Bukan hanya Lupin, berbagai cara tipu daya terhadap alat indra manusia – seperti mata – juga tercatat dalam banyak kesenian lainnya. Sebut saja sulap yang kerap menggunakan ilusi mata untuk menipu para penontonnya.
Sampai-sampai, tipu daya ala sulap ini menginspirasi sebuah seri film yang berjudul Now You See Me (2013). Mungkin, bagi mereka yang pernah menonton film karya Louis Leterrier ini, berbagai aksi untuk bermain dengan ilusi ini sangat ditampilkan secara memukau.

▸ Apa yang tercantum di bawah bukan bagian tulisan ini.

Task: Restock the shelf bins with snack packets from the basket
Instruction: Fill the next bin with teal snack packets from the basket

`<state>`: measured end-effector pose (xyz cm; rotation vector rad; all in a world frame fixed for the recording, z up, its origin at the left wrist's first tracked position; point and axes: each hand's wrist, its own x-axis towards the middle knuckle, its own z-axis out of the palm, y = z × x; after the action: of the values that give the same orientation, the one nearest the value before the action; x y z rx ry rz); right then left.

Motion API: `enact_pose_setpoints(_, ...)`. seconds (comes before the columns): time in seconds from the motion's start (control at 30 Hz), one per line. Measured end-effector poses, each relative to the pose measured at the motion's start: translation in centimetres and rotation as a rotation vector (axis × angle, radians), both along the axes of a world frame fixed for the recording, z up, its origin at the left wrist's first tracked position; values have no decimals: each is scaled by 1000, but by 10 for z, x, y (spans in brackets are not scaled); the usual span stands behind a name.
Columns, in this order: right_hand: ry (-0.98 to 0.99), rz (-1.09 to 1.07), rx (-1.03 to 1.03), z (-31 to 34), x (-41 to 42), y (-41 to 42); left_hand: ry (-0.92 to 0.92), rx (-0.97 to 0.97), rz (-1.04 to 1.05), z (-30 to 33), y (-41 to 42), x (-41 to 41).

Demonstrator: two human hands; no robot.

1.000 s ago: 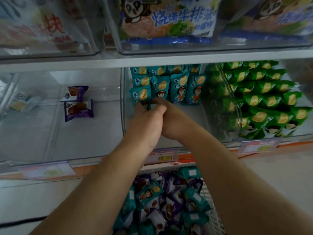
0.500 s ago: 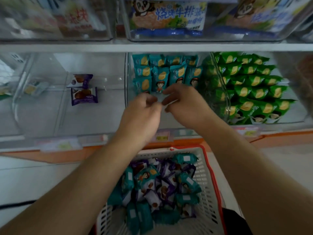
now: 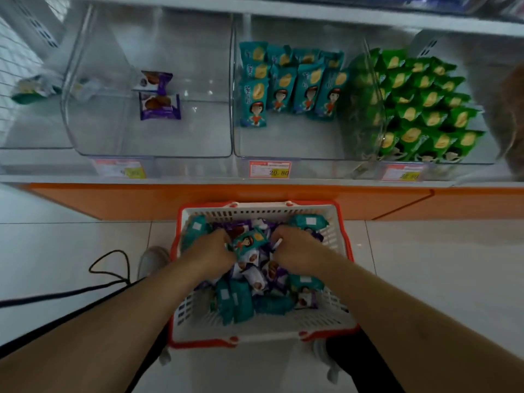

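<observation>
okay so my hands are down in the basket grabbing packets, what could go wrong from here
The basket mixes teal and purple packets, so a purple one could ride along into the teal bin. The left hand and right hand crowd one teal packet and may fumble it. The black cord by your foot could snag.

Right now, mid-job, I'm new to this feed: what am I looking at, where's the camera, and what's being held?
No machine here: a person's two bare hands, filmed from a camera on their head looking down. The left hand and right hand are down in the red and white basket on the floor, among teal and purple packets. Between them lies a teal packet that the left hand's fingers seem to grip; the right hand's grip is unclear. Above, clear shelf bins hold purple packets, teal packets and green packets.
</observation>
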<state>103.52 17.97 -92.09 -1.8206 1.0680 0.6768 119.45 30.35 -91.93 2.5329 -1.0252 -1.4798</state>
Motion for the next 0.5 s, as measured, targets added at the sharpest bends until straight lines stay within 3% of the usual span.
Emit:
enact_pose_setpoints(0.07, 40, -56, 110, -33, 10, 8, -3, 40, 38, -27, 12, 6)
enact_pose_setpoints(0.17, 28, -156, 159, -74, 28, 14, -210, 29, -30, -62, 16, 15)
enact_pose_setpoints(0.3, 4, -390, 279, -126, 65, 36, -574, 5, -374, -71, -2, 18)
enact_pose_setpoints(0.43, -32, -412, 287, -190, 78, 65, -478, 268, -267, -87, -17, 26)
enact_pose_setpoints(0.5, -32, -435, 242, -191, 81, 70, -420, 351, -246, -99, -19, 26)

Namun, bagaimana bila ilusi-ilusi mata ini gagal? Akankah aksi tipu-menipu tersebut bakal tetap terlihat memukau?
Boleh jadi, ketika sebuah ilusi dan tipuan berujung gagal, rasa malu dan tragedi yang mengikutinya akan muncul. Perasaan-perasaan ini akan muncul ketika mereka yang kurang mahir mencobanya.
Dalam kehidupan sehari-hari, tidak jarang ilusi yang kita sengaja malah berujung gagal. Saat kita berusaha memalsukan tanda tangan teman kita sendiri saat dia berhalangan hadir dalam sebuah kelas – alias titip absen (TA), tentu saja persoalan kedisiplinan akan mengikuti.

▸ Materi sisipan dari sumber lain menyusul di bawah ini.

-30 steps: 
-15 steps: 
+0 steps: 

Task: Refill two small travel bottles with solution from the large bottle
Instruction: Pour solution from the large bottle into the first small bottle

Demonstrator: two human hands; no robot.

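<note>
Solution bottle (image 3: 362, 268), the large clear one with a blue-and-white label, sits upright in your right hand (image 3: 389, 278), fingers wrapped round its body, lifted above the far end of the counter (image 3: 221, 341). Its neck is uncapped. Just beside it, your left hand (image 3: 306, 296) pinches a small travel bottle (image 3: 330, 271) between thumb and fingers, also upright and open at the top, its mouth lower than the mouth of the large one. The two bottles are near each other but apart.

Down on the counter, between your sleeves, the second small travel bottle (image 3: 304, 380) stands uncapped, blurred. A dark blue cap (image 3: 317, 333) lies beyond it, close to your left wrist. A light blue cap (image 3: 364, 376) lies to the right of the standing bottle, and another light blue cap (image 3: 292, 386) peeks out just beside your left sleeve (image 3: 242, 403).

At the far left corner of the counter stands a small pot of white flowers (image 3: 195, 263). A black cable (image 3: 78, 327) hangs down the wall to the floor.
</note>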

Mungkin, hanya orang tertentu saja yang benar-benar bisa membuat tanda tangan palsu. Ada yang bilang ini semacam keahlian yang membutuhkan jam terbang yang cukup.
Lagipula, tanda tangan merupakan salah satu hal yang bersifat unik – hanya benar-benar dapat dibuat secara sempurna oleh si pemilik tanda tangan itu sendiri. Maka dari itu, tanda tangan juga digunakan secara hukum untuk menentukan keabsahan sebuah dokumen.

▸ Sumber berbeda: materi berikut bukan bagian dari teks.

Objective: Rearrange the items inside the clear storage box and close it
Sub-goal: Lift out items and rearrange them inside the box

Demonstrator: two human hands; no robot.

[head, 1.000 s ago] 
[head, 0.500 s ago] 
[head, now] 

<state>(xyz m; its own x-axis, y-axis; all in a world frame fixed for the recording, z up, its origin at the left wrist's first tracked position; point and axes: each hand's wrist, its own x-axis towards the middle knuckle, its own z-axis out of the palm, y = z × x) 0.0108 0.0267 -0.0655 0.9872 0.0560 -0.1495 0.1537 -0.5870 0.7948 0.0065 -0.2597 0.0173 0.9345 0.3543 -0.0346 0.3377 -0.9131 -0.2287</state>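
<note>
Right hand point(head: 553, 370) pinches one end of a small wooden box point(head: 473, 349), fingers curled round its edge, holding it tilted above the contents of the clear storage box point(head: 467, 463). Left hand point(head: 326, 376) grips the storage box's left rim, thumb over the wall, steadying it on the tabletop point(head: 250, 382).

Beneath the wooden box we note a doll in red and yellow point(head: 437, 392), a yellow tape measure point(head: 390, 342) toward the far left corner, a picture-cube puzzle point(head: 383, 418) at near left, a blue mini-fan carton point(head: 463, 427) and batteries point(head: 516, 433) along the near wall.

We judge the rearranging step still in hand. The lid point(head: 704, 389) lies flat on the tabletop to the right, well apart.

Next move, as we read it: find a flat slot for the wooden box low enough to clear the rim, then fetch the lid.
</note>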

Bayangkan saja apabila Soekarno dan Moh. Hatta melakukan TA saat menandatangani Proklamasi Kemerdekaan Republik Indonesia (RI) pada Agustus 1945 silam. Bisa-bisa, kemerdekaan negara ini dibilang tidak sah di kemudian hari.
Bila membahas soal pemalsuan tanda tangan seperti ini, ada peristiwa serupa yang baru terjadi di negeri kita tercinta ini. Kabarnya, tanda tangan Wakil Presiden (Wapres) Jusuf Kalla (JK) dipalsukan oleh Arief Rosyid yang menjabat sebagai Ketua Departemen Ekonomi Dewan Masjid Indonesia (DMI).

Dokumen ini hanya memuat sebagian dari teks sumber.